[[ Dataset records, beginning ]]

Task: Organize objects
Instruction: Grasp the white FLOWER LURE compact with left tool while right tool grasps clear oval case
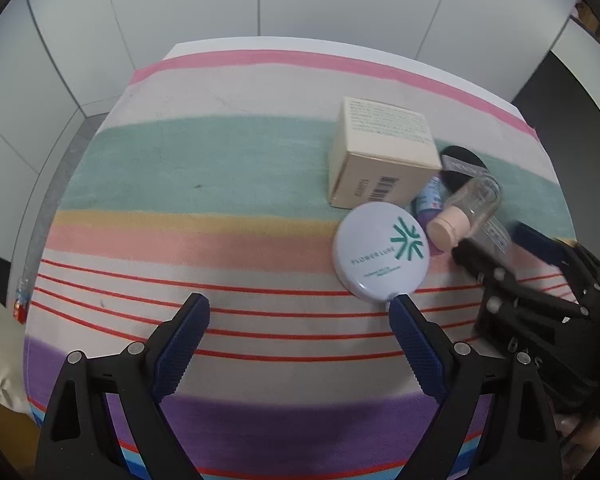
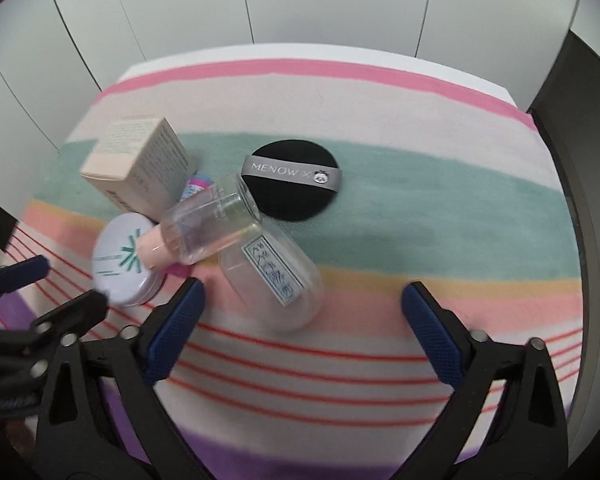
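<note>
I see my left gripper (image 1: pixel 300 304) spread wide over the striped table (image 1: pixel 220 216), its right fingertip (image 1: pixel 400 306) at the round white compact (image 1: pixel 381 250). My right gripper (image 2: pixel 302 292) is apart, empty; the clear labelled plastic bottle (image 2: pixel 274 280) lies just ahead between its fingers, untouched.

Left wrist view: taken from above left tongs (image 1: pixel 300 308), aimed steeply down at striped cloth (image 1: pixel 220 168) on desk, close range; items clustered right of centre. Right wrist view: taken from above right tongs (image 2: pixel 304 294), same steep downward aim, close; items left of centre. Shared by both: cream box (image 1: pixel 380 152), round compact (image 1: pixel 380 256), clear bottle (image 1: pixel 468 208), black puff (image 1: pixel 464 160). Each pair of tongs seen at edge of other view.
</note>
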`<action>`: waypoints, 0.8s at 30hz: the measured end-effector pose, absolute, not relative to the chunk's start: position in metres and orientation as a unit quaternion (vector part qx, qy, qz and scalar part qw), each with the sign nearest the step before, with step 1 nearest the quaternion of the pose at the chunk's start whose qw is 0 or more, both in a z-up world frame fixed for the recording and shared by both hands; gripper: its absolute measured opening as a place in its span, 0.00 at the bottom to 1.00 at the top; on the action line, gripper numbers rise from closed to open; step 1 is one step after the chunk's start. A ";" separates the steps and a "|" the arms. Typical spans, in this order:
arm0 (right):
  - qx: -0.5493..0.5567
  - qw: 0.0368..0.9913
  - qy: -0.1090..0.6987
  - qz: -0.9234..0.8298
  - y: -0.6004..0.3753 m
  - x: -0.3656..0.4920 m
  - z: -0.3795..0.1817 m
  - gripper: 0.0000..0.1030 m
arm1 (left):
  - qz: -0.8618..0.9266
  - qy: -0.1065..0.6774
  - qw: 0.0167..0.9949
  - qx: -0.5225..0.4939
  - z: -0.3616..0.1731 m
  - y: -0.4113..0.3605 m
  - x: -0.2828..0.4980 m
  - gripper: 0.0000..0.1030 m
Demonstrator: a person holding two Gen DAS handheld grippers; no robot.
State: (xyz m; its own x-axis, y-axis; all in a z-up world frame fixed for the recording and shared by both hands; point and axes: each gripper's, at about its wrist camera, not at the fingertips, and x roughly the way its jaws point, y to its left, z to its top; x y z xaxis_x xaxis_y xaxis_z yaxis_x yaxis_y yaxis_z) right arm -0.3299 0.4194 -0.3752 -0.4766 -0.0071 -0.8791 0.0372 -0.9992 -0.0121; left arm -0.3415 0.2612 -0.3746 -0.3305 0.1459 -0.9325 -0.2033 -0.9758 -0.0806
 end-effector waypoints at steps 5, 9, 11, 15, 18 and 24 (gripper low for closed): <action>0.497 0.023 -0.003 -0.868 0.427 -0.316 -0.363 0.47 | 0.817 0.053 0.130 -0.560 -0.375 0.282 -0.338 0.90; 0.501 0.003 -0.051 -0.864 0.454 -0.304 -0.358 0.47 | 0.815 0.070 0.122 -0.562 -0.382 0.302 -0.347 0.88; 0.504 -0.004 -0.055 -0.862 0.461 -0.301 -0.355 0.47 | 0.827 0.073 0.118 -0.545 -0.381 0.308 -0.350 0.75; 0.506 -0.009 -0.046 -0.861 0.463 -0.296 -0.345 0.47 | 0.834 0.092 0.133 -0.528 -0.370 0.318 -0.349 0.56; 0.503 -0.008 -0.042 -0.863 0.461 -0.292 -0.335 0.47 | 0.836 0.108 0.123 -0.524 -0.361 0.319 -0.343 0.56; 0.495 -0.012 -0.032 -0.868 0.462 -0.292 -0.313 0.47 | 0.836 0.090 0.118 -0.528 -0.331 0.308 -0.339 0.56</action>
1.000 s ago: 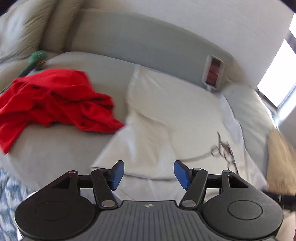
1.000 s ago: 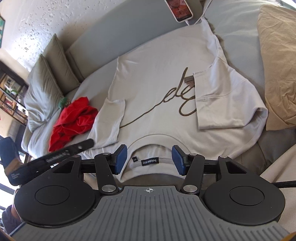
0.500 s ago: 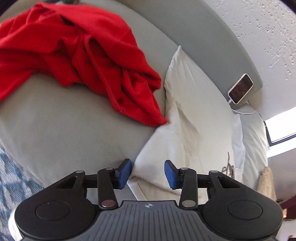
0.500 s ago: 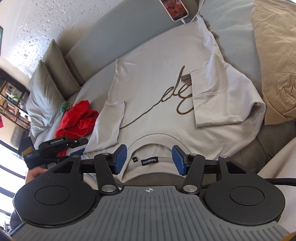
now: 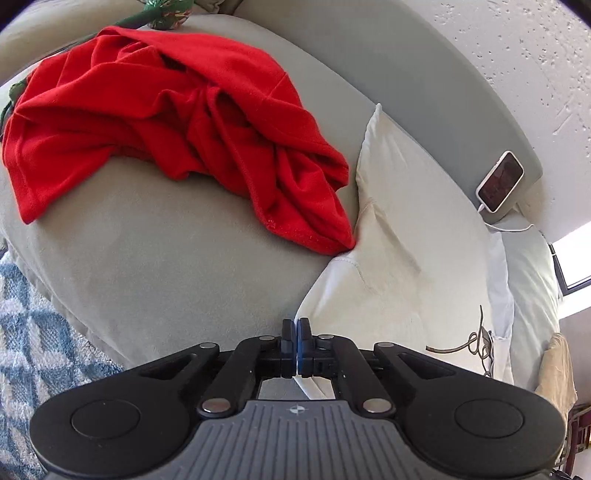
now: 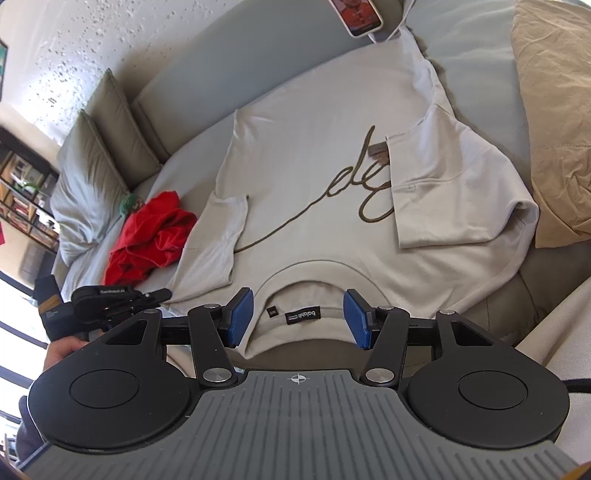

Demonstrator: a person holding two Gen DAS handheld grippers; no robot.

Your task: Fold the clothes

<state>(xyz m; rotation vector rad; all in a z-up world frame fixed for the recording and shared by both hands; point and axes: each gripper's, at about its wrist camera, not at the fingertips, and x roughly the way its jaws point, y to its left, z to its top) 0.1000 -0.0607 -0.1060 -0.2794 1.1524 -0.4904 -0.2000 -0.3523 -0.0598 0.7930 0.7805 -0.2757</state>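
Left wrist: tongs (image 5: 297,328) pinch T-shirt (image 5: 406,258) edge.

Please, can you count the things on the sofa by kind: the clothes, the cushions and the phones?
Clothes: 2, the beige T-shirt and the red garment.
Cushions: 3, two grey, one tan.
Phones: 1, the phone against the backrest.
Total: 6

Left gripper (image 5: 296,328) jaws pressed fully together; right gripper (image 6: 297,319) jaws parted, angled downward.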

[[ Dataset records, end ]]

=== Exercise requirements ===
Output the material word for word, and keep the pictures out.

=== Solved exercise ===
Task: Organize objects
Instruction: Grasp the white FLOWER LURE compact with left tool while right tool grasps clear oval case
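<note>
I see my left gripper (image 1: pixel 300 304) spread wide over the striped table (image 1: pixel 220 216), its right fingertip (image 1: pixel 400 306) at the round white compact (image 1: pixel 381 250). My right gripper (image 2: pixel 302 292) is apart, empty; the clear labelled plastic bottle (image 2: pixel 274 280) lies just ahead between its fingers, untouched.

Left wrist view: taken from above left tongs (image 1: pixel 300 308), aimed steeply down at striped cloth (image 1: pixel 220 168) on desk, close range; items clustered right of centre. Right wrist view: taken from above right tongs (image 2: pixel 304 294), same steep downward aim, close; items left of centre. Shared by both: cream box (image 1: pixel 380 152), round compact (image 1: pixel 380 256), clear bottle (image 1: pixel 468 208), black puff (image 1: pixel 464 160). Each pair of tongs seen at edge of other view.
</note>
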`<action>`: waypoints, 0.8s at 30hz: the measured end-effector pose, absolute, not relative to the chunk's start: position in metres and orientation as a unit quaternion (vector part qx, qy, qz and scalar part qw), each with the sign nearest the step before, with step 1 nearest the quaternion of the pose at the chunk's start whose qw is 0 or more, both in a z-up world frame fixed for the recording and shared by both hands; gripper: its absolute measured opening as a place in its span, 0.00 at the bottom to 1.00 at the top; on the action line, gripper numbers rise from closed to open; step 1 is one step after the chunk's start. A ";" separates the steps and a "|" the arms. Typical spans, in this order:
arm0 (right):
  - qx: -0.5493..0.5567
  - qw: 0.0368..0.9913
  - qy: -0.1090..0.6987
  - qz: -0.9234..0.8298
  - y: -0.6004..0.3753 m
  - x: -0.3656..0.4920 m
  - z: -0.3795..0.1817 m
  - gripper: 0.0000..0.1030 m
arm1 (left):
  - qz: -0.8618..0.9266
  - qy: -0.1065..0.6774
  - qw: 0.0167..0.9949
  - qx: -0.5225..0.4939
  - z: -0.3616..0.1731 m
  - y: -0.4113..0.3605 m
  - x: -0.2828..0.4980 m
  - gripper: 0.0000..0.1030 m
Demonstrator: a person holding two Gen DAS handheld grippers; no robot.
State: (xyz m; its own x-axis, y-axis; all in a z-up world frame fixed for the recording and shared by both hands; point and axes: each gripper's, at about its wrist camera, not at the fingertips, and x roughly the way its jaws point, y to its left, z to its top; x y z xaxis_x xaxis_y xaxis_z yaxis_x yaxis_y yaxis_z) right arm -0.3299 0.4194 -0.3752 -0.4766 -0.0071 -0.8791 0.0372 -0.9992 -0.0121; left arm -0.3415 0.2612 -0.3746 -0.3305 0.1459 -0.9325 -0.2033 -0.9758 -0.0806
 end-effector waypoints at steps 5, 9, 11, 15, 18 and 24 (gripper low for closed): <action>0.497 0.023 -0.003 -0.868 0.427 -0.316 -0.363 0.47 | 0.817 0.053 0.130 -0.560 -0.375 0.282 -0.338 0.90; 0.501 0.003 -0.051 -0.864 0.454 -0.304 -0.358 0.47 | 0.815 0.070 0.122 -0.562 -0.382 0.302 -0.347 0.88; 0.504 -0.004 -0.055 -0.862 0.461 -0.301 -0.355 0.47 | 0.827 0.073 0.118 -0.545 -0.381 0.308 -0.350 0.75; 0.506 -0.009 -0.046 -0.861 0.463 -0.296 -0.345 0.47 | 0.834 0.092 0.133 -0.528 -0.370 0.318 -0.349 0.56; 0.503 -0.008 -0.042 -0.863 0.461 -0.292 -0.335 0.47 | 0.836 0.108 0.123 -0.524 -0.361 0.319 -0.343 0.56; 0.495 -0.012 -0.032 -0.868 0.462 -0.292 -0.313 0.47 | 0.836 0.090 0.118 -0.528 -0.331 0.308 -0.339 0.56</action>
1.000 s ago: 
1.000 s ago: 
0.500 s ago: 
0.500 s ago: 
now: 
now: 

Demonstrator: a person holding two Gen DAS handheld grippers; no robot.

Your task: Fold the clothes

<state>(xyz m; rotation vector rad; all in a z-up world frame fixed for the recording and shared by both hands; point and axes: each gripper's, at about its wrist camera, not at the fingertips, and x roughly the way its jaws point, y to its left, z to its top) 0.1000 -0.0607 -0.1060 -0.2794 1.1524 -0.4904 -0.2000 -0.3523 -0.0598 0.7930 0.7805 -0.2757</state>
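Left wrist: tongs (image 5: 297,328) pinch T-shirt (image 5: 406,258) edge.

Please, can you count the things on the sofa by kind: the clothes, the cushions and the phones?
Clothes: 2, the beige T-shirt and the red garment.
Cushions: 3, two grey, one tan.
Phones: 1, the phone against the backrest.
Total: 6

Left gripper (image 5: 296,328) jaws pressed fully together; right gripper (image 6: 297,319) jaws parted, angled downward.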

The exercise was answered completely.